Does anyone have any experience (good or bad) of accupuncture done on your horse to treat any hoof problems (for example laminitis/navicular).

If so, can you recommend anyone? How many sessions did it take for you to see a result? And what sort of price did you pay?

To put these questions into context, my horse went lame in both front feet in August 2010. He had x-rays done which showed some slight changes to the coffin joint but both vet and farrier said they werent really enough to cause the lameness. They couldnt find anything else and I wasnt really ever given a diagnosis on what the problem was. I felt that the vet just wrote it off to old age (21years) despite the xrays showing his joints were ok etc.

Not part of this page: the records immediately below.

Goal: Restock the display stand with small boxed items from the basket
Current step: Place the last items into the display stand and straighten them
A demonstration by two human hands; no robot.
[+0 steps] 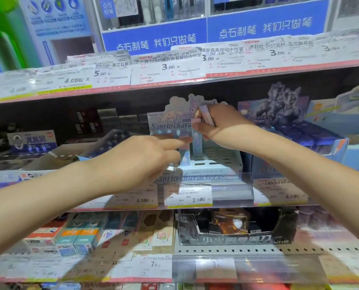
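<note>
Facing me is a shop shelf unit (195, 80) in three tiers, its front rails covered in price labels (188, 194); blue pen displays (214, 32) with white lettering stand along the top tier. On the middle shelf, dead centre, I see the display stand (216, 164), a pale blue stepped tray with rows of slots and a cartoon-printed backboard rising behind it; a dark blue card box display (299, 139) sits just beside it on the right, and more boxed goods lie to its left, blurred. On the lower shelf a black display box (237, 229) sits under the stand, with orange-and-teal cartons (78, 237) well to the left.

Both my forearms reach in from the bottom corners. My right hand (222, 124) is raised in front of the backboard, its fingers curled round a few small boxed items (205, 116), slim pastel boxes held upright in a bunch. My left hand (141, 155) is lower, in front of the stand; its forefinger (174, 142) points straight out toward a boxed item (196, 141) standing upright in the stand's rear slots, the tip touching or just beside it, I cannot tell which; the other fingers are curled under and I cannot tell whether they grip anything. Another small box (184, 156) stands in a slot just in front, partly hidden by my left hand. The basket is not in view.
</note>
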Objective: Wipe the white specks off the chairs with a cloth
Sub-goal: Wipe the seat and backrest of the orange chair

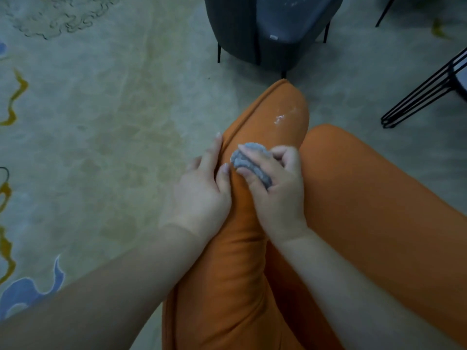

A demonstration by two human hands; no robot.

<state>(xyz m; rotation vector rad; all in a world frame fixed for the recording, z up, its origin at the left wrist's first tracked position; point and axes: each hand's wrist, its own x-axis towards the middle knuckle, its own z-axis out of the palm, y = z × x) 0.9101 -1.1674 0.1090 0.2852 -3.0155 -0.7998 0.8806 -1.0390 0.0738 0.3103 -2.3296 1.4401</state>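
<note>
Our right hand (pixel 275 188) curls its fingers round the cloth (pixel 250 161) on the orange chair (pixel 366 198); our left hand (pixel 199 188) rests there, fingers straight, below the specks (pixel 280 118).

Two bare hands are showing: the left hand (pixel 199 190) and the right hand (pixel 280 190). One grey cloth (pixel 250 160) is showing. One orange chair (pixel 366 210) and one dark grey chair (pixel 273 29) are standing here, plus one black wire frame (pixel 424 92).
</note>
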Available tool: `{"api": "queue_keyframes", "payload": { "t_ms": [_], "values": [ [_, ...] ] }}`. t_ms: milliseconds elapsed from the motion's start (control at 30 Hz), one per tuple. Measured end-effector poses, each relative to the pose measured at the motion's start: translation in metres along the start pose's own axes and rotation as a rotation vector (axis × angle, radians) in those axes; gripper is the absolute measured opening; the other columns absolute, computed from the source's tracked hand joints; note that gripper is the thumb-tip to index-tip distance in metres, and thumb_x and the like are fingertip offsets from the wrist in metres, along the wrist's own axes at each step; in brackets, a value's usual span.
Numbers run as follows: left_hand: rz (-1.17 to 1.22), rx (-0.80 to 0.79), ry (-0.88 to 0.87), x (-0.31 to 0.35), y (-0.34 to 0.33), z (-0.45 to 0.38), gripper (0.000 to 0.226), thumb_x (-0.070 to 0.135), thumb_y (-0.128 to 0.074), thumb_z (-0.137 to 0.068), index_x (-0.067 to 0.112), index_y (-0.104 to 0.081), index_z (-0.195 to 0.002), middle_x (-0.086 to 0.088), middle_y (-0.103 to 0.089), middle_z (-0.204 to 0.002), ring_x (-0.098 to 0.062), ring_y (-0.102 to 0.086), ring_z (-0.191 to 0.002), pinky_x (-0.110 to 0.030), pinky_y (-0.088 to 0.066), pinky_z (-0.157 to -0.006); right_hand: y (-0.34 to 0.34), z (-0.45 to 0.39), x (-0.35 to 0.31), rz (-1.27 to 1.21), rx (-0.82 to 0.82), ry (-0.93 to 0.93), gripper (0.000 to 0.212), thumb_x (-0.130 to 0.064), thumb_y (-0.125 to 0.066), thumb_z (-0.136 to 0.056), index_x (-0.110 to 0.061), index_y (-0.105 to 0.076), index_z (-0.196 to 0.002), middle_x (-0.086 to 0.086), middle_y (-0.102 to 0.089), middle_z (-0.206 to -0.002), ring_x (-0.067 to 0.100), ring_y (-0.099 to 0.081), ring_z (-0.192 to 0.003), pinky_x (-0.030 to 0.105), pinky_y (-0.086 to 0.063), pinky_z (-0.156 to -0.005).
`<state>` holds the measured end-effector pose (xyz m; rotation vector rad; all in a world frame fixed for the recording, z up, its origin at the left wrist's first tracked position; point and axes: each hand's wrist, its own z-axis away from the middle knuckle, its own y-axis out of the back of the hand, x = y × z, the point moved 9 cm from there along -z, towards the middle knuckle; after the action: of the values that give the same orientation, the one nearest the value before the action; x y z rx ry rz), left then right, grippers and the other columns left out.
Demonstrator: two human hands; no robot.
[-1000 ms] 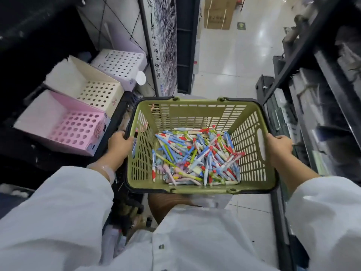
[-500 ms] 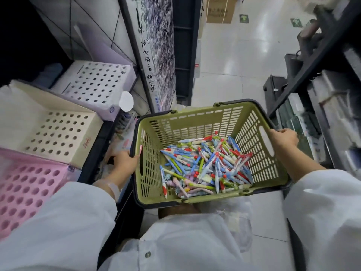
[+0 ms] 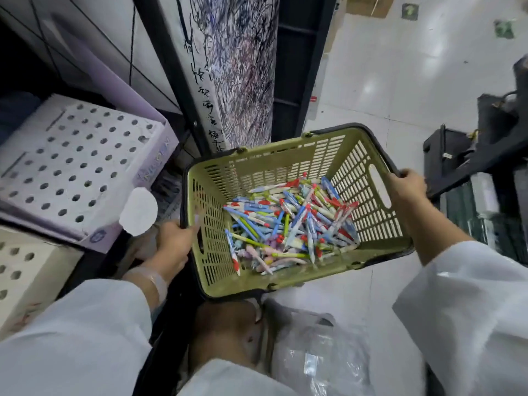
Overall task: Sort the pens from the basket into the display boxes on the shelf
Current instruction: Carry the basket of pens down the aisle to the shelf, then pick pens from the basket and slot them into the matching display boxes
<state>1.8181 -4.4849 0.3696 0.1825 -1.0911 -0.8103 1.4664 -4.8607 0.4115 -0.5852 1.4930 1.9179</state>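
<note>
Both arms reach forward in white sleeves, one hand on each side of the basket. The left hand clasps the basket's left wall at the rim, thumb hooked over to the inside by the handle slot, the other fingers hidden behind the wall. The right hand curls over the right rim just above the other handle slot, knuckles up, fingers wrapped down the outer side. Held this way the basket tilts, its right far corner higher than the near left one.

Inside the green slatted basket lies a loose heap of pens, crossed every which way, in blue, white, yellow-green and pink, many with red clips or tips. They cover most of the floor of the basket.

To the left, on the shelf, sits a lilac box with rows of round holes in its top; I see no pen standing in any of them. A round white tab sticks out at its near corner. Nearer and lower is a cream box with the same sort of holes, cut off by the frame edge. Behind the basket stands a panel covered in scribbles. Below the basket a crumpled clear bag lies on the pale floor, though its contents are too blurred to make out.
</note>
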Motion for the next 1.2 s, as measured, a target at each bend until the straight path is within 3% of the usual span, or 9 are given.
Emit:
{"api": "queue_keyframes", "payload": {
  "t_ms": [167,333,500,600,700,800,967,1100,1200],
  "values": [
    [-0.044,0.068,-0.063,0.004,-0.013,-0.029,0.019,0.023,-0.068,-0.084,0.007,-0.064,-0.075,-0.007,-0.058,-0.060,-0.025,-0.058,-0.062,-0.034,-0.046,-0.059,-0.044,-0.054,-0.022,0.011,-0.064,0.016,0.031,-0.026,-0.056,-0.083,-0.010,-0.064,-0.109,0.015,-0.063,-0.092,0.029,-0.059,-0.075,0.032,-0.049,-0.054],
    [-0.114,0.018,-0.032,-0.009,-0.023,-0.038,0.005,0.008,-0.066,-0.081,0.004,-0.065,-0.080,-0.017,-0.066,-0.076,-0.034,-0.065,-0.079,-0.040,-0.051,-0.070,-0.074,-0.075,-0.057,0.226,-0.178,0.179,0.043,-0.023,-0.053,-0.087,-0.013,-0.048,-0.128,0.020,-0.059,-0.118,0.040,-0.058,-0.104,0.052,-0.050,-0.088],
    [-0.076,-0.143,0.016,-0.003,-0.029,-0.030,0.014,0.010,-0.063,-0.087,0.003,-0.060,-0.076,-0.015,-0.062,-0.076,-0.026,-0.060,-0.068,-0.033,-0.050,-0.070,-0.097,-0.043,-0.132,0.532,-0.062,0.487,0.056,-0.021,-0.054,-0.086,-0.014,-0.038,-0.139,0.018,-0.041,-0.138,0.036,-0.042,-0.124,0.048,-0.037,-0.100],
    [-0.184,-0.229,-0.016,0.010,-0.023,-0.028,0.017,0.015,-0.061,-0.089,0.004,-0.056,-0.077,-0.013,-0.055,-0.071,-0.024,-0.059,-0.066,-0.029,-0.048,-0.065,-0.155,0.015,-0.145,0.495,-0.306,0.706,0.045,-0.016,-0.054,-0.089,-0.006,-0.046,-0.133,0.018,-0.045,-0.135,0.033,-0.045,-0.122,0.041,-0.037,-0.100],
    [-0.481,0.024,-0.323,0.040,-0.010,-0.022,0.027,0.011,-0.061,-0.086,-0.001,-0.059,-0.109,-0.023,-0.061,-0.095,-0.037,-0.058,-0.096,-0.035,-0.040,-0.078,-0.222,0.064,-0.111,0.699,-0.665,0.865,0.039,-0.015,-0.052,-0.092,-0.005,-0.050,-0.130,0.017,-0.051,-0.131,0.031,-0.048,-0.118,0.033,-0.037,-0.094],
    [-0.442,0.138,-0.589,0.065,-0.031,-0.007,0.030,0.005,-0.057,-0.086,0.000,-0.060,-0.115,-0.021,-0.058,-0.114,-0.033,-0.053,-0.107,-0.028,-0.032,-0.087,-0.272,0.080,-0.077,0.943,-0.872,0.970,0.035,-0.020,-0.050,-0.094,-0.008,-0.054,-0.127,0.014,-0.056,-0.127,0.030,-0.052,-0.113,0.030,-0.040,-0.086],
    [-0.343,0.017,-0.637,0.058,-0.098,-0.007,0.025,0.014,-0.050,-0.094,0.012,-0.060,-0.116,0.004,-0.053,-0.101,-0.007,-0.047,-0.091,-0.013,-0.032,-0.077,-0.328,0.079,-0.038,1.149,-1.054,1.016,0.047,-0.030,-0.051,-0.094,-0.015,-0.042,-0.137,0.010,-0.053,-0.131,0.028,-0.050,-0.116,0.032,-0.043,-0.091],
    [-0.447,0.005,-0.594,0.045,-0.120,-0.012,0.024,0.020,-0.047,-0.096,0.014,-0.061,-0.115,0.000,-0.059,-0.111,-0.005,-0.044,-0.089,-0.013,-0.028,-0.071,-0.359,0.092,-0.060,1.145,-0.909,1.290,0.043,-0.035,-0.049,-0.094,-0.007,-0.048,-0.126,0.017,-0.051,-0.124,0.033,-0.052,-0.107,0.037,-0.046,-0.085],
    [-0.348,0.054,-0.520,0.046,-0.116,-0.021,0.021,0.016,-0.048,-0.095,0.012,-0.062,-0.111,-0.003,-0.063,-0.110,-0.008,-0.049,-0.090,-0.013,-0.031,-0.072,-0.386,0.112,-0.063,1.132,-0.921,1.325,0.057,-0.049,-0.049,-0.091,-0.006,-0.046,-0.128,0.019,-0.049,-0.124,0.033,-0.048,-0.110,0.041,-0.046,-0.089]
  ]
}}
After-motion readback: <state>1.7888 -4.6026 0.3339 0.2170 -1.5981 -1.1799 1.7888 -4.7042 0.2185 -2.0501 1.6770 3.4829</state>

He has since had egg- bar and heart bar shoes on (initially with gel infills but not now) and he is sound. However, yesterday my farrier decided to put him back into 'normal' rollers with side clips and he was very lame when turning (fine on the straight).

Farrier says it is because the muscles and tendons inside the hoof have got used to the support of the bar and have seized up. We debated whether to keep him in normal shoes and give him bute to eventually allow the muscles work, or keep him in heart bars. Given the state of him, we took the shoes off and put the heart bars back on.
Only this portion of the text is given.